### THE TASK
Reproduce the whole listing exactly and let no picture into the copy.

━━ SUPPLIED INFORMATION ━━

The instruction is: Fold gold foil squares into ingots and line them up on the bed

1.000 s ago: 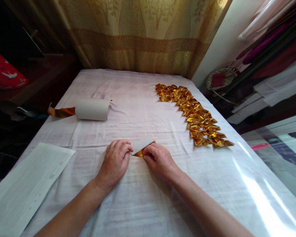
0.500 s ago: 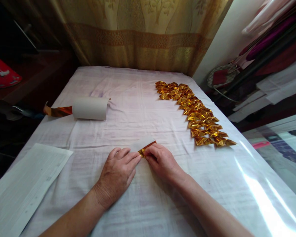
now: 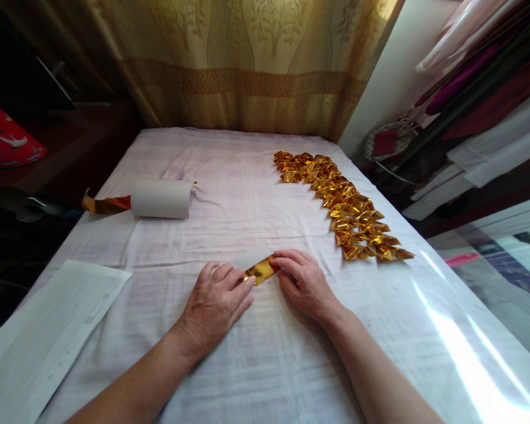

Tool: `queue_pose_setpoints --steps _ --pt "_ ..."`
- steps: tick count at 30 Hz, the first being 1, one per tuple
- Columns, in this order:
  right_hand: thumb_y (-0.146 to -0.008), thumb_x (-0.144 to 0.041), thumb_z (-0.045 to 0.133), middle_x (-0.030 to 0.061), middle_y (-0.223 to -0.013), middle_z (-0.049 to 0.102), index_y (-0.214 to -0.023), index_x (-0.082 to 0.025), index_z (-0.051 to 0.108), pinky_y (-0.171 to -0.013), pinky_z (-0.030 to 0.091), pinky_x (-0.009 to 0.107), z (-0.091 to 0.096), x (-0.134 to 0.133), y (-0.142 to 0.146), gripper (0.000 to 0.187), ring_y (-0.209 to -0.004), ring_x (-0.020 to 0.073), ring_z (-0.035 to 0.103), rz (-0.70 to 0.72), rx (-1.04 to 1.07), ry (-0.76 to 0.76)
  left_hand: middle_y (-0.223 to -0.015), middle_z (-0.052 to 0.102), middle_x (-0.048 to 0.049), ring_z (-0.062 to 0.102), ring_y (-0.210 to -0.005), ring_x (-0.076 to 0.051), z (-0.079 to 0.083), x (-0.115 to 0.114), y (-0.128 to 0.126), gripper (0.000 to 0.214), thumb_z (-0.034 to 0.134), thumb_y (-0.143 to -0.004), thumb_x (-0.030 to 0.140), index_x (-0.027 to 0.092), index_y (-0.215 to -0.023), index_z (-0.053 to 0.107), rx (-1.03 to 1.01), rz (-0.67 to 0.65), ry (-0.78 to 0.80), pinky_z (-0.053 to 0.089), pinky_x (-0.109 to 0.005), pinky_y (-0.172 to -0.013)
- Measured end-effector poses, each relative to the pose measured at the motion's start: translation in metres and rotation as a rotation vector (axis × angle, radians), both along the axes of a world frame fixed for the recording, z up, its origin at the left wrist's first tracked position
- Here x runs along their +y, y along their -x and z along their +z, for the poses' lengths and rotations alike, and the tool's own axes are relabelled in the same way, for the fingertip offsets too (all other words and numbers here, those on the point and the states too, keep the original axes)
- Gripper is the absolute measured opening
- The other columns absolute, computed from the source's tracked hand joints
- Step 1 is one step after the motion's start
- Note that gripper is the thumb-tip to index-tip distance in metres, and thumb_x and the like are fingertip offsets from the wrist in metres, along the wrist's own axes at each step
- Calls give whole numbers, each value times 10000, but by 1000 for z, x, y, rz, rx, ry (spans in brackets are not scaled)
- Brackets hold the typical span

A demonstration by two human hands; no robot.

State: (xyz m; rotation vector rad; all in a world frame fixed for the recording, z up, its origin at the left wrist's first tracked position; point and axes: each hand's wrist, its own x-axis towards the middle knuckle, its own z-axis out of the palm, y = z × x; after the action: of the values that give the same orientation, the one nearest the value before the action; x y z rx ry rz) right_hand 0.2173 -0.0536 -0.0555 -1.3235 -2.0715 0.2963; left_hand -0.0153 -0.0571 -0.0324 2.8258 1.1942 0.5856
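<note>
A small piece of gold foil paper (image 3: 260, 269) with a white back lies on the white cloth between my hands. My left hand (image 3: 216, 303) rests flat, its fingertips pressing the paper's left end. My right hand (image 3: 302, 282) lies on the cloth with its fingers pressing the right end. The paper shows a gold folded strip and a white flap behind it.
Two long rows of folded gold foil pieces (image 3: 344, 206) run along the right side of the table (image 3: 247, 171). A white roll (image 3: 161, 198) with a gold foil tail lies at the left. A white sheet (image 3: 44, 330) lies near left, and clear plastic (image 3: 468, 341) covers the right edge.
More of the paper's gold side now shows as a flat strip. My right hand slid to the paper's right end and my left fingers stretched out flatter.
</note>
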Motion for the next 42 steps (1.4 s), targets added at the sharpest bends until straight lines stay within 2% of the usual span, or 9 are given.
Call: queue_pose_setpoints --steps 8,15,22,24,27,29,34,38,42 --pt "-826 -69 538 62 -1044 706 -1076 -231 686 -871 489 374 2 -6 11 333 -969 197 629 74 20 18 -940 718 -16 600 -939 -221 0 5 5 84 666 -887 298 243 -951 674 -29 63 -27 337 -440 -990" --pt "-792 -102 611 68 -1057 685 -1102 -218 665 -887 472 388 1 -7 13 335 -981 208 617 108 49 30 -872 715 -15 615 -809 -197 -2 9 8 135 549 -959 277 219 -961 671 27 29 -105 374 -408 -913" --pt "-883 -152 598 95 -1160 644 -1076 -244 705 -903 467 382 0 -3 16 239 -1057 216 594 82 -93 -87 -864 725 7 641 -797 -168 -5 12 13 158 516 -982 258 232 -965 671 26 3 -96 358 -417 -982" --pt "-921 -186 595 96 -1198 646 -1044 -258 724 -907 454 386 1 -2 17 192 -1085 224 585 87 -147 -139 -885 732 3 648 -827 -172 -5 13 13 155 519 -980 238 226 -964 673 9 -2 -113 356 -424 -1003" --pt "-950 -203 586 68 -1147 687 -992 -261 735 -883 435 368 6 -3 20 165 -1040 208 597 144 -190 -184 -971 741 -21 639 -995 -218 -5 12 14 149 537 -966 213 216 -996 683 -26 -16 -140 365 -443 -1018" --pt "-966 -213 577 46 -1054 720 -994 -252 729 -869 422 351 10 -4 23 160 -982 184 612 209 -189 -182 -1024 736 -37 613 -1064 -236 -5 11 14 156 552 -958 241 208 -1032 685 -57 -37 -108 395 -433 -1001" --pt "-992 -265 554 18 -929 744 -1023 -251 715 -800 411 321 14 -8 29 164 -866 151 625 314 -147 -140 -990 715 -35 617 -946 -193 -8 9 11 160 554 -960 303 205 -980 679 -147 -7 54 459 -373 -904" --pt "-986 -259 561 22 -974 743 -1023 -239 703 -800 416 330 12 -10 27 147 -884 160 631 311 -121 -101 -947 691 -34 602 -931 -210 -13 9 7 99 586 -937 281 201 -926 645 -111 68 102 451 -385 -872" --pt "-963 -244 575 42 -978 733 -941 -225 690 -838 421 352 8 -10 22 119 -906 178 631 239 -95 -58 -977 685 -34 592 -962 -218 -14 9 6 83 603 -926 284 209 -939 636 -107 85 145 432 -391 -892"
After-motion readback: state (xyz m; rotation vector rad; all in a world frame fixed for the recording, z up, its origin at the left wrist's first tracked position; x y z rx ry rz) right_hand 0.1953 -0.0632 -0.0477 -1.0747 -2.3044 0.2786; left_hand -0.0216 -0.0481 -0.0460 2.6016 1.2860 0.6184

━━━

### REPLY TO THE TASK
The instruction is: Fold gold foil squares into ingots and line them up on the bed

1.000 s ago: 
0.500 s ago: 
now: 

Tool: `queue_pose_setpoints --steps _ --pt "_ ..."`
- steps: tick count at 30 Hz, the first being 1, one per tuple
- Columns, in this order:
  right_hand: thumb_y (-0.146 to -0.008), thumb_x (-0.144 to 0.041), thumb_z (-0.045 to 0.133), middle_x (-0.030 to 0.061), middle_y (-0.223 to -0.013), middle_z (-0.049 to 0.102), index_y (-0.214 to -0.023), index_x (-0.082 to 0.025), index_z (-0.051 to 0.108), pinky_y (-0.171 to -0.013), pinky_z (-0.030 to 0.091), pinky_x (-0.009 to 0.107), z (-0.091 to 0.096), x (-0.134 to 0.133), y (-0.142 to 0.146), gripper (0.000 to 0.187), ring_y (-0.209 to -0.004), ring_x (-0.020 to 0.073), ring_z (-0.035 to 0.103), rz (-0.70 to 0.72), rx (-1.04 to 1.07), ry (-0.76 to 0.76)
  left_hand: middle_y (-0.223 to -0.015), middle_z (-0.052 to 0.102), middle_x (-0.048 to 0.049), ring_z (-0.062 to 0.102), ring_y (-0.210 to -0.005), ring_x (-0.076 to 0.051), z (-0.079 to 0.083), x (-0.115 to 0.114), y (-0.128 to 0.126), gripper (0.000 to 0.214), thumb_z (-0.034 to 0.134), thumb_y (-0.143 to -0.004), thumb_x (-0.030 to 0.140), index_x (-0.027 to 0.092), index_y (-0.215 to -0.023), index_z (-0.053 to 0.107), rx (-1.03 to 1.01), rz (-0.67 to 0.65), ry (-0.78 to 0.80), pinky_z (-0.053 to 0.089), pinky_x (-0.109 to 0.005), pinky_y (-0.172 to -0.013)
- Measured end-effector poses, each relative to the pose measured at the motion's start: translation in metres and rotation as a rotation vector (axis × angle, radians), both along the axes of a world frame fixed for the recording, z up, its origin at the left wrist's first tracked position
- Here x runs along their +y, y along their -x and z along their +z, for the poses' lengths and rotations alike, and the tool's own axes are relabelled in the same way, for the fingertip offsets too (all other words and numbers here, those on the point and the states too, keep the original axes)
- Gripper is the absolute measured opening
- The other columns absolute, computed from the source's tracked hand joints
- Step 1 is one step after the motion's start
- Note that gripper is the thumb-tip to index-tip distance in metres, and thumb_x and the like are fingertip offsets from the wrist in metres, along the wrist's own axes at each step
- Calls give whole numbers, each value times 10000, but by 1000 for z, x, y, rz, rx, ry (spans in brackets are not scaled)
- Brackets hold the typical span

A demonstration by two human hands; no robot.

State: (xyz m; rotation vector rad; all in a world frame fixed for the recording, z up, its origin at the left wrist's first tracked position; point and axes: each hand's wrist, its own x-axis towards the middle knuckle, its own z-axis out of the palm, y = z × x; after the action: of the values that give the same orientation, the one nearest the value before the action; x y z rx ry rz) right_hand 0.2173 -0.0536 -0.0555 -1.3235 -2.0715 0.2963; left_hand -0.0153 -0.0571 -0.0324 2.8258 1.1942 0.5856
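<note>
A small piece of gold foil paper (image 3: 260, 269) with a white back lies on the white cloth between my hands. My left hand (image 3: 216, 303) rests flat, its fingertips pressing the paper's left end. My right hand (image 3: 302, 282) lies on the cloth with its fingers pressing the right end. The paper shows a gold folded strip and a white flap behind it.
Two long rows of folded gold foil pieces (image 3: 344, 206) run along the right side of the table (image 3: 247, 171). A white roll (image 3: 161, 198) with a gold foil tail lies at the left. A white sheet (image 3: 44, 330) lies near left, and clear plastic (image 3: 468, 341) covers the right edge.
More of the paper's gold side now shows as a flat strip. My right hand slid to the paper's right end and my left fingers stretched out flatter.
</note>
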Motion for the next 42 steps (1.4 s), targets added at the sharpest bends until straight lines stay within 2% of the usual span, or 9 are given.
Call: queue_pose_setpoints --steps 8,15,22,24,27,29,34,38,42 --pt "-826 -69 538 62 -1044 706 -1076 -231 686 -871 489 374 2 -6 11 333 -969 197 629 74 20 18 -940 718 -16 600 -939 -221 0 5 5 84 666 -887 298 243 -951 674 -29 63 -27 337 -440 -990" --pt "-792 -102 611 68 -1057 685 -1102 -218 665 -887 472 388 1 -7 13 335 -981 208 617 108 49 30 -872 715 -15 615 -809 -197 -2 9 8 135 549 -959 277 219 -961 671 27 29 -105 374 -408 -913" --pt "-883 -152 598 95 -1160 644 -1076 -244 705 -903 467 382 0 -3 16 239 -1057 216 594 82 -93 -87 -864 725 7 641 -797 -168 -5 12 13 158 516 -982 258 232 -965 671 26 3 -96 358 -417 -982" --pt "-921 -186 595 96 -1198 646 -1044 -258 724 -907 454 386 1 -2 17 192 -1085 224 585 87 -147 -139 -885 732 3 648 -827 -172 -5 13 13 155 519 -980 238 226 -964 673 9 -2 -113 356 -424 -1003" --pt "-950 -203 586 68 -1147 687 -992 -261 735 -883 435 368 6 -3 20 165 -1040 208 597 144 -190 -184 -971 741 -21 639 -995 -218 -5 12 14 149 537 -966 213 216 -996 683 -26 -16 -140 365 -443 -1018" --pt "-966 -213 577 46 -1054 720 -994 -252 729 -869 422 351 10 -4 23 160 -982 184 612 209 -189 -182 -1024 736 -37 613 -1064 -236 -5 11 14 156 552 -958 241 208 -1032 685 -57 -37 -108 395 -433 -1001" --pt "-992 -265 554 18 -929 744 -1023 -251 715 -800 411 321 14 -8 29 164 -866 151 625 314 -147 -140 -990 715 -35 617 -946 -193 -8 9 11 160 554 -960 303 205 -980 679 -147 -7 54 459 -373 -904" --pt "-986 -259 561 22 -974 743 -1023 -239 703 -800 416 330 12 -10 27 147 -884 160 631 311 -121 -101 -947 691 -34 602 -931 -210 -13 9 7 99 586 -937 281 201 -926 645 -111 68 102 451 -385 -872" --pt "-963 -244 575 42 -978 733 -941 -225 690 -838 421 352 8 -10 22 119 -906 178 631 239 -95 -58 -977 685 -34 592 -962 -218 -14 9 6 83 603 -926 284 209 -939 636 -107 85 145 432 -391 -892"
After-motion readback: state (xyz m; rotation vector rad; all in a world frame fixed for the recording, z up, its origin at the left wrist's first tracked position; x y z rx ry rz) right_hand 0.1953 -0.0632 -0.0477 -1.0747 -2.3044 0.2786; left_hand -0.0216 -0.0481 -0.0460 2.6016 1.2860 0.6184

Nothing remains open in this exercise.